What this task involves:
Starting at the line that contains "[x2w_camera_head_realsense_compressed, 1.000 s", transcribe every remaining line of the data below exactly, and omit all pictures.
The data section start
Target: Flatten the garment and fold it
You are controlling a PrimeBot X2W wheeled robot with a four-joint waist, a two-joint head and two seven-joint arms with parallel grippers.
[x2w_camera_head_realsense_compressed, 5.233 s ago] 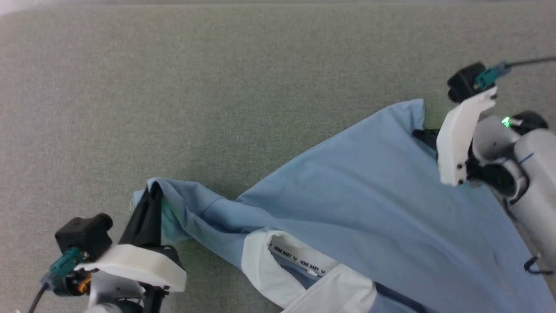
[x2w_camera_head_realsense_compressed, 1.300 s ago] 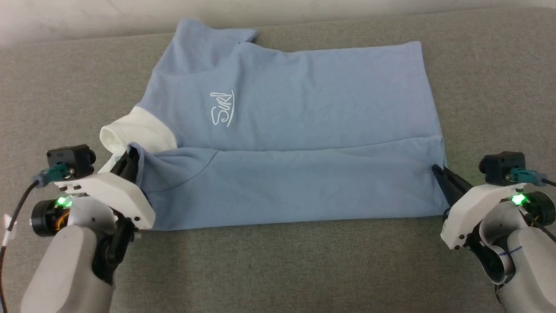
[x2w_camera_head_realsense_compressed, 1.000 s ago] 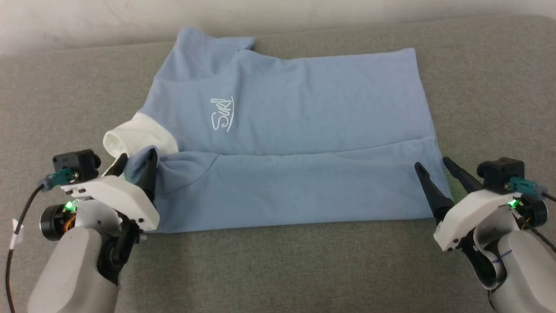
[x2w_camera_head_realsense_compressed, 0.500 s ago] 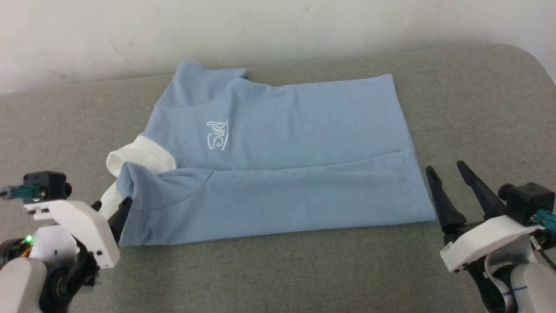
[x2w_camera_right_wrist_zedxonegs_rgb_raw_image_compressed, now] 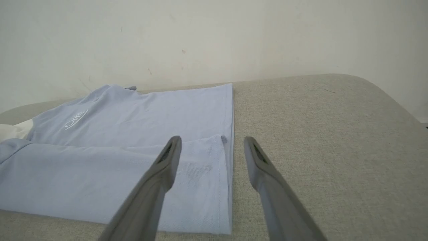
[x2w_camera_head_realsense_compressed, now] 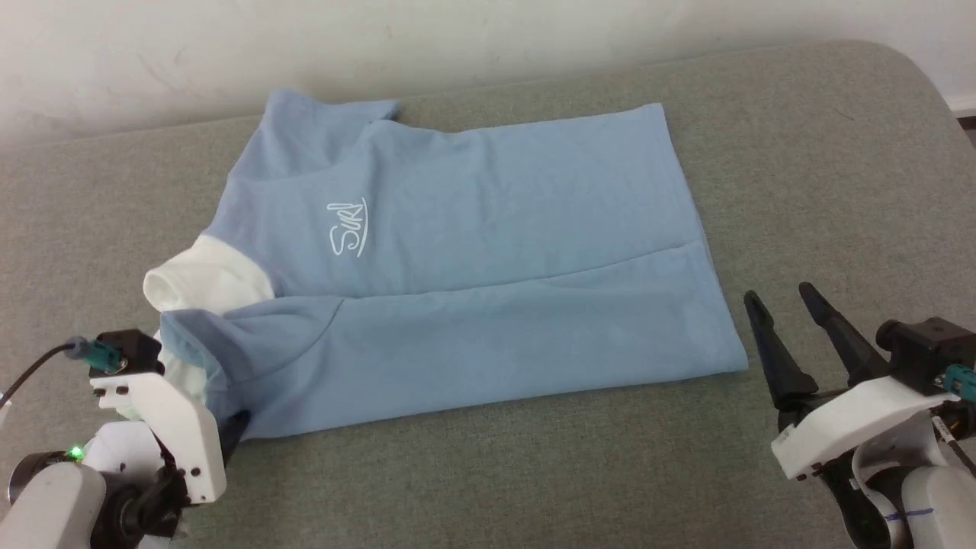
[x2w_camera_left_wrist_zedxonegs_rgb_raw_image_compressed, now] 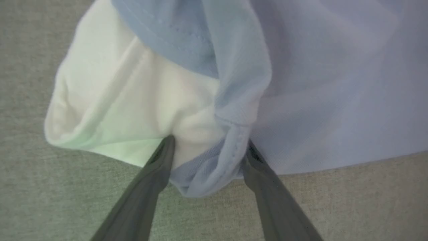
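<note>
One grey cushion (x2w_camera_head_realsense_compressed: 801,152) lies under the shirt (x2w_camera_head_realsense_compressed: 473,252) and reaches past it on every side. A pale wall (x2w_camera_head_realsense_compressed: 457,38) rises beyond the shirt's far edge. The shirt is light blue and lies flat across the middle of the cushion, with its neck toward the robot's left and its hem toward the right. Its near long side is folded over onto the front, leaving a straight edge along the near side. One short sleeve sticks out at the shirt's far left corner. The right gripper (x2w_camera_head_realsense_compressed: 779,293) hovers just off the shirt's near hem corner, clear of the cloth, its two fingers spread wide. The left gripper (x2w_camera_left_wrist_zedxonegs_rgb_raw_image_compressed: 209,147) sits at the shirt's near neck corner, fingers likewise spread. A bunch of blue cloth and white collar (x2w_camera_head_realsense_compressed: 202,278) lies between them, unpinched. The collar pokes out of the shirt's neck end. The white logo (x2w_camera_head_realsense_compressed: 347,229) shows on the chest, just beyond the folded flap.
</note>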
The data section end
Solved problem:
[x2w_camera_head_realsense_compressed, 1.000 s ago] 
[x2w_camera_head_realsense_compressed, 0.500 s ago] 
[x2w_camera_right_wrist_zedxonegs_rgb_raw_image_compressed, now] 
[x2w_camera_head_realsense_compressed, now] 
[x2w_camera_left_wrist_zedxonegs_rgb_raw_image_compressed, now] 
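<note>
One grey cushion (x2w_camera_head_realsense_compressed: 801,152) lies under the shirt (x2w_camera_head_realsense_compressed: 473,252) and reaches past it on every side. A pale wall (x2w_camera_head_realsense_compressed: 457,38) rises beyond the shirt's far edge. The shirt is light blue and lies flat across the middle of the cushion, with its neck toward the robot's left and its hem toward the right. Its near long side is folded over onto the front, leaving a straight edge along the near side. One short sleeve sticks out at the shirt's far left corner. The right gripper (x2w_camera_head_realsense_compressed: 779,293) hovers just off the shirt's near hem corner, clear of the cloth, its two fingers spread wide. The left gripper (x2w_camera_left_wrist_zedxonegs_rgb_raw_image_compressed: 209,147) sits at the shirt's near neck corner, fingers likewise spread. A bunch of blue cloth and white collar (x2w_camera_head_realsense_compressed: 202,278) lies between them, unpinched. The collar pokes out of the shirt's neck end. The white logo (x2w_camera_head_realsense_compressed: 347,229) shows on the chest, just beyond the folded flap.
</note>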

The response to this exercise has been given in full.